• What needs to be done
Repeat the material exactly, every line of it.

• Data provided

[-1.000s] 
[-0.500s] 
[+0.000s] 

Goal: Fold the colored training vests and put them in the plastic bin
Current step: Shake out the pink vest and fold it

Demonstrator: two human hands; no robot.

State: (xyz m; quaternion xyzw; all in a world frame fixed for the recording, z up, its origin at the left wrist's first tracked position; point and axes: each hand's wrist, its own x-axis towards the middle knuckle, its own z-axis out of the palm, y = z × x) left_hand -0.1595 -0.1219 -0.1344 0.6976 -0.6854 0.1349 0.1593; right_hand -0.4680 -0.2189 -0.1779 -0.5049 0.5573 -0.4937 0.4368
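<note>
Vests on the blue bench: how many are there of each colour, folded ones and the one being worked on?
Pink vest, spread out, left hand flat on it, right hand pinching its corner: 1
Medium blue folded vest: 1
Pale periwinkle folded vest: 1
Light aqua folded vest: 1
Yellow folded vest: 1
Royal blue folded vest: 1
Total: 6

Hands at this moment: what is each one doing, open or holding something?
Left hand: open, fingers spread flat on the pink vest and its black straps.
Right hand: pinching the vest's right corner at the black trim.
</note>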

• Your response
[-1.000s] 
[-0.500s] 
[+0.000s] 

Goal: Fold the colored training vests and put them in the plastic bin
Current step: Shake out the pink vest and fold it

Demonstrator: two human hands; no robot.

State: (xyz m; quaternion xyzw; all in a world frame fixed for the recording, z up, its origin at the left wrist's first tracked position; point and axes: each hand's wrist, its own x-axis towards the middle knuckle, its own z-axis out of the palm, y = z × x) left_hand -0.1595 -0.1219 -0.1344 0.6976 -0.6854 0.1349 0.1593; right_hand -0.4680 -0.2189 -0.1779 -0.5049 0.5573 -0.4937 0.4368
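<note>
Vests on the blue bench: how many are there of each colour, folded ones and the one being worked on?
Pink vest, spread out, left hand flat on it, right hand pinching its corner: 1
Medium blue folded vest: 1
Pale periwinkle folded vest: 1
Light aqua folded vest: 1
Yellow folded vest: 1
Royal blue folded vest: 1
Total: 6

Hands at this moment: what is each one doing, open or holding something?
Left hand: open, fingers spread flat on the pink vest and its black straps.
Right hand: pinching the vest's right corner at the black trim.
</note>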

No further output will be produced for this exercise.